<<<<

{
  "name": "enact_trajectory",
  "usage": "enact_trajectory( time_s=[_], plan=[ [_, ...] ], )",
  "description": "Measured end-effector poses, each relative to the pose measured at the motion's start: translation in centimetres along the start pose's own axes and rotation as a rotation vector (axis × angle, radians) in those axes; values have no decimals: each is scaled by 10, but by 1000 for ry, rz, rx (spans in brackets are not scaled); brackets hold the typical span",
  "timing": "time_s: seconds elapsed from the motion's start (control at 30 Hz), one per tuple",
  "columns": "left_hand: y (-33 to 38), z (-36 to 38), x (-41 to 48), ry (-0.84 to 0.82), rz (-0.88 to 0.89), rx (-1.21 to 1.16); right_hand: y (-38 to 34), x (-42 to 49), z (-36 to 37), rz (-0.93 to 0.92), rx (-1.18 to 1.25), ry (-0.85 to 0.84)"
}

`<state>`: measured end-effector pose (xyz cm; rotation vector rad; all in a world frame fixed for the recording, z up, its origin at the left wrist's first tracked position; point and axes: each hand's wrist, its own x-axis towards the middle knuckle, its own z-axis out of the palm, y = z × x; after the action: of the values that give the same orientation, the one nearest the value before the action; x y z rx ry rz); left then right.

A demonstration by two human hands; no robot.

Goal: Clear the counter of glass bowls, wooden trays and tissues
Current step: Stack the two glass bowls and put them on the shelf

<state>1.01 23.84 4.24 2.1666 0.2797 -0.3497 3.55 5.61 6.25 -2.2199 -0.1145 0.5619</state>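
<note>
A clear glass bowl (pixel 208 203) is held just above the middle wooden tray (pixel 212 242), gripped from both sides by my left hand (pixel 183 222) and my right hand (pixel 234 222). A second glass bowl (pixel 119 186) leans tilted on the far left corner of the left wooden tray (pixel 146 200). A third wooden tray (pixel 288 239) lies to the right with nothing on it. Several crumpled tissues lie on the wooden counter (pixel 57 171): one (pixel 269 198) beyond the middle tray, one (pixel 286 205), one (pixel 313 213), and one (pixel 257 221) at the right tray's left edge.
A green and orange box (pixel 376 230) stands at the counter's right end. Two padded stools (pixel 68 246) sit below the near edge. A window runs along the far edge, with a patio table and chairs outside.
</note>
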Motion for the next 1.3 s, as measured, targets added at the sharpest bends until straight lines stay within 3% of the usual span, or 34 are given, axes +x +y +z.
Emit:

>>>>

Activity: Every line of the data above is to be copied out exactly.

Answer to this problem:
{
  "name": "enact_trajectory",
  "usage": "enact_trajectory( time_s=[_], plan=[ [_, ...] ], )",
  "description": "Measured end-effector poses, each relative to the pose measured at the motion's start: translation in centimetres along the start pose's own axes and rotation as a rotation vector (axis × angle, radians) in those axes; values have no decimals: each is scaled by 10, but by 1000 for ry, rz, rx (spans in brackets are not scaled); brackets hold the typical span",
  "timing": "time_s: seconds elapsed from the motion's start (control at 30 Hz), one per tuple",
  "columns": "left_hand: y (-33 to 38), z (-36 to 38), x (-41 to 48), ry (-0.84 to 0.82), rz (-0.88 to 0.89), rx (-1.21 to 1.16); right_hand: y (-38 to 34), x (-42 to 49), z (-36 to 37), rz (-0.93 to 0.92), rx (-1.18 to 1.25), ry (-0.85 to 0.84)"
}

`<state>`: measured end-effector pose (xyz cm; rotation vector rad; all in a world frame fixed for the recording, z up, its origin at the left wrist's first tracked position; point and axes: each hand's wrist, its own x-axis towards the middle knuckle, its own z-axis out of the palm, y = z × x; after the action: of the values that give the same orientation, the one nearest the value before the action; x y z rx ry rz); left then right.

A demonstration by two human hands; no robot.

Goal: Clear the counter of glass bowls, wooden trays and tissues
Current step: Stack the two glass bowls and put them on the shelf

<state>1.01 23.84 4.24 2.1666 0.2797 -0.3497 3.55 5.61 6.25 -2.2199 -0.1145 0.5619</state>
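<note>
A clear glass bowl (pixel 208 203) is held just above the middle wooden tray (pixel 212 242), gripped from both sides by my left hand (pixel 183 222) and my right hand (pixel 234 222). A second glass bowl (pixel 119 186) leans tilted on the far left corner of the left wooden tray (pixel 146 200). A third wooden tray (pixel 288 239) lies to the right with nothing on it. Several crumpled tissues lie on the wooden counter (pixel 57 171): one (pixel 269 198) beyond the middle tray, one (pixel 286 205), one (pixel 313 213), and one (pixel 257 221) at the right tray's left edge.
A green and orange box (pixel 376 230) stands at the counter's right end. Two padded stools (pixel 68 246) sit below the near edge. A window runs along the far edge, with a patio table and chairs outside.
</note>
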Motion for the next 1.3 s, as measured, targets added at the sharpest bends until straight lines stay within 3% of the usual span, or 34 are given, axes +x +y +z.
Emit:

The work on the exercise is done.